Directions:
Please copy the material under this line exactly, keeping every line.

Provided data:
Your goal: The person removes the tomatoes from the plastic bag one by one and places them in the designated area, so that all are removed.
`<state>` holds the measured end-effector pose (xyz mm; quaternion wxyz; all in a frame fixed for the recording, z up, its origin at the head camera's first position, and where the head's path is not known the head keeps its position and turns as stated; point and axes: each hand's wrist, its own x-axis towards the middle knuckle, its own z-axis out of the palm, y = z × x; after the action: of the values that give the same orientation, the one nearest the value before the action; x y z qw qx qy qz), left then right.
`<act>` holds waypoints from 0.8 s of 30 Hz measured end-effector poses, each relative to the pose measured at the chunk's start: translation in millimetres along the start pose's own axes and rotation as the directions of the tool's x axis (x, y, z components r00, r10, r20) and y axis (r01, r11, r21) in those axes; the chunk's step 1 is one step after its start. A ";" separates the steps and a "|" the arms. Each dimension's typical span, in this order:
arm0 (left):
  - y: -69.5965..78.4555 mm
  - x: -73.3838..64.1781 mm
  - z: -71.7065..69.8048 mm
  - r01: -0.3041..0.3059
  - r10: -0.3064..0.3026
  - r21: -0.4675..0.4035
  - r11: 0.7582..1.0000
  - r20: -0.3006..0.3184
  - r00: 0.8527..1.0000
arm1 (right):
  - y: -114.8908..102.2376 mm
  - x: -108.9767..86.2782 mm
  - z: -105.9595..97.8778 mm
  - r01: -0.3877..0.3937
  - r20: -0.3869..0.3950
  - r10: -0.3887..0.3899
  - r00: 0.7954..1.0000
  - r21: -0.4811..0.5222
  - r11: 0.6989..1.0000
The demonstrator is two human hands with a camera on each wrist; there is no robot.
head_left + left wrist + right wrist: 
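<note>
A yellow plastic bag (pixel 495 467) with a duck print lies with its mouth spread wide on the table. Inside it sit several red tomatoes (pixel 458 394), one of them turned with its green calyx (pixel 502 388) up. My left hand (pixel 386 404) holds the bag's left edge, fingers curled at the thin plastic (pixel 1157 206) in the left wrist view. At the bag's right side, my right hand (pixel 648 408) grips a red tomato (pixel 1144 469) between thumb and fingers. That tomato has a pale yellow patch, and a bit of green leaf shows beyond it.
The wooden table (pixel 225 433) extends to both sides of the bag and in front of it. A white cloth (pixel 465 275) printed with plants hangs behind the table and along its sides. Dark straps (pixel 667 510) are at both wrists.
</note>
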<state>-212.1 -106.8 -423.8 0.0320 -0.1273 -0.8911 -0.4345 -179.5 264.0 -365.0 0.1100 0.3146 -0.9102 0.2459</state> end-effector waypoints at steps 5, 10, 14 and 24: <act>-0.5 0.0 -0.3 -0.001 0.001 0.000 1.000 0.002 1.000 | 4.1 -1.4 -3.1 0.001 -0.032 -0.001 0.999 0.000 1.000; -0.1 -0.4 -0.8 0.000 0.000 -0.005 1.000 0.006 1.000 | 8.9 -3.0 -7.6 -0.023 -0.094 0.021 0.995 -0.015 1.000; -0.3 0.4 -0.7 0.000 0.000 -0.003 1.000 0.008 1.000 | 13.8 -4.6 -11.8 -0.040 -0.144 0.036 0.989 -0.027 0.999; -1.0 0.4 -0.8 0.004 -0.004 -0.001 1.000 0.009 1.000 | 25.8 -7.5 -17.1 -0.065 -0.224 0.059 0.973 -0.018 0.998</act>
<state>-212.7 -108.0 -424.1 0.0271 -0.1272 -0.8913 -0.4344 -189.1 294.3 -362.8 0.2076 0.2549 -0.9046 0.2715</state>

Answer section:
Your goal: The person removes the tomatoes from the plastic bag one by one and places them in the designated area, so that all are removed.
`<state>` holds the measured end-effector pose (xyz mm; quaternion wxyz; all in a frame fixed for the recording, z up, its origin at the head camera's first position, and where the head's path is not known the head keeps its position and turns as stated; point and axes: each hand's wrist, its own x-axis towards the middle knuckle, its own z-axis out of the palm, y = z × x; after the action: of the values that give the same orientation, the one nearest the value before the action; x y z qw qx qy qz), left then right.
`<act>` holds waypoints from 0.8 s of 30 Hz measured end-effector poses, each relative to the pose measured at the chunk's start: translation in millimetres along the start pose's own axes and rotation as the directions of the tool's x axis (x, y, z components r00, r10, r20) and y axis (r01, r11, r21) in those axes; the chunk's step 1 is one step after its start. A ";" separates the steps and a "|" the arms. Each dimension's typical span, in this order:
arm0 (left):
  - y: -69.5965..78.4555 mm
  - x: -73.3838..64.1781 mm
  - z: -71.7065..69.8048 mm
  - r01: -0.3041..0.3059
  - r10: -0.3064..0.3026
  - r21: -0.4675..0.4035
  - r11: 0.7582..1.0000
  - r20: -0.3006..0.3184
  - r00: 0.8527..1.0000
arm1 (right):
  - y: -114.8908..102.2376 mm
  - x: -108.9767..86.2782 mm
  - z: -105.9595..97.8778 mm
  - r01: -0.3877..0.3937
  - r20: -0.3869..0.3950
  - r10: -0.3887..0.3899
  - r00: 0.7954..1.0000
  - r21: -0.4811..0.5222
  - r11: 0.6989..1.0000
The demonstrator is two human hands with a camera on each wrist; there is no robot.
head_left + left wrist + right wrist: 
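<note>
A yellow plastic bag (pixel 495 467) with a duck print lies with its mouth spread wide on the table. Inside it sit several red tomatoes (pixel 458 394), one of them turned with its green calyx (pixel 502 388) up. My left hand (pixel 386 404) holds the bag's left edge, fingers curled at the thin plastic (pixel 1157 206) in the left wrist view. At the bag's right side, my right hand (pixel 648 408) grips a red tomato (pixel 1144 469) between thumb and fingers. That tomato has a pale yellow patch, and a bit of green leaf shows beyond it.
The wooden table (pixel 225 433) extends to both sides of the bag and in front of it. A white cloth (pixel 465 275) printed with plants hangs behind the table and along its sides. Dark straps (pixel 667 510) are at both wrists.
</note>
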<state>-212.1 -106.8 -423.8 0.0320 -0.1273 -0.8911 -0.4345 -179.5 264.0 -365.0 0.1100 0.3146 -0.9102 0.2459</state> end-effector waypoints at steps 5, 10, 14 and 24: <act>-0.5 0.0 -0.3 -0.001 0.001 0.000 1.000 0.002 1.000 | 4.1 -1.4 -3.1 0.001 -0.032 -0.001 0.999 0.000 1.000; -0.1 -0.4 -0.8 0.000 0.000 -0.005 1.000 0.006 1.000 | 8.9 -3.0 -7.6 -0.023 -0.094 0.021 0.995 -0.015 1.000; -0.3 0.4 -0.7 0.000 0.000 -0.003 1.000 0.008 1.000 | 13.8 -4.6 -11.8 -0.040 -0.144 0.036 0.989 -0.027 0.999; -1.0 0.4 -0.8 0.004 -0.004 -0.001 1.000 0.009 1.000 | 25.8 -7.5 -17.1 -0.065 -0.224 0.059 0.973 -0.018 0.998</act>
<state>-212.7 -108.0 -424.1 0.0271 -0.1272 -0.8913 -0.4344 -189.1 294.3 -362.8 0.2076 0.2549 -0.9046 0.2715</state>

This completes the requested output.